From IOL (South Africa):

A 48-year-old man, who asked not to be named or photographed, says that he found an image of Jesus on the cross on his favourite steel cup a year ago. And now, a year later to the day, Jesus' image has appeared on a second mug after he drank a cup of coffee.

On the evening before the first sighting, the man says he had just finished watching a religious documentary on TV and had given an ultimatum to God while sipping tea from his favourite mug.

"I had switched the television off and I said: 'Give me a sign, show me something, I know I am arrogant.' Then I said: 'Talk to me, show me' and then I went to sleep."

The next morning, the man says he woke up and noticed the strange image as he went to wash his mug.

On a second occasion this year, the man says Jesus' face appeared on a white coffee mug.

Now the man says he is desperately searching for answers from all religious sectors and experts.
"I know I have a soul which I cherish and I know I must be careful of what I say. I plead with anyone to examine the mugs and explain how the pictures were formed," he says.

Father Mike Williams, an Anglican Catholic Priest in Lansdowne, has come out to support the man's claims.

"He brought me the mug and it was a picture I have been seeing since I was a little boy," he says.

Father Mike says he has no doubt God chose the man for a reason.

"I personally find that he [the man] is neither mentally deranged nor spiritually impaired."
The man says the images have changed him from a non-believer into someone moving closer to God every day," stated the clergyman.

The man who found the two images says, "I am not a Christian, and I've never read the Bible. But I have started moving closer to God every day."

COMMENT: OCICBW... never disses visions unless money is made from them (so that's Lourdes out of the running).



  1. Yeah, I see the crucifix on the steel cup.
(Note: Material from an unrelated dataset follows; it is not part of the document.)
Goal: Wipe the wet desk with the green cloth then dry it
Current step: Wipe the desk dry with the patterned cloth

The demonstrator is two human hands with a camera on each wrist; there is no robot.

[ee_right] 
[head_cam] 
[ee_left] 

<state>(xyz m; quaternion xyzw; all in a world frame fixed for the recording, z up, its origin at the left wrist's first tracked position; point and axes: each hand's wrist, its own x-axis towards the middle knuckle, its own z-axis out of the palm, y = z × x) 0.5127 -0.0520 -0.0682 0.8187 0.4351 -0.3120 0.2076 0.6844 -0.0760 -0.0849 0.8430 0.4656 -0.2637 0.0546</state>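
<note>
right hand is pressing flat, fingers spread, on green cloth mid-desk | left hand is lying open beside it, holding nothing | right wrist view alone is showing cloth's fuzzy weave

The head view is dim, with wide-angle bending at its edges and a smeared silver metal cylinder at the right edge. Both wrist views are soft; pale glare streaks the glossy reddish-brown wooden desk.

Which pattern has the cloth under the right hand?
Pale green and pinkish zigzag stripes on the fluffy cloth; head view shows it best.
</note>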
For the life of me, though, I can’t see the other image. I’ve squinted my eyes and everything!

  2. Look! Stop it! We’re not going to get into fisticuffs over who’s had the best vision. They’re all very nice visions.

  3. “the man says he … had given an ultimatum to God”

    I lost what interest I had, here.

  4. He can keep his mugs. And his own oral flora bacterial ecosystem, not to mention air-borne “drop-ins”.

    God wouldn’t mind if this fellow washed his dishes once in a while. Stick the favored mugs in a glass cabinet and start drinking out of cups that you WILL wash.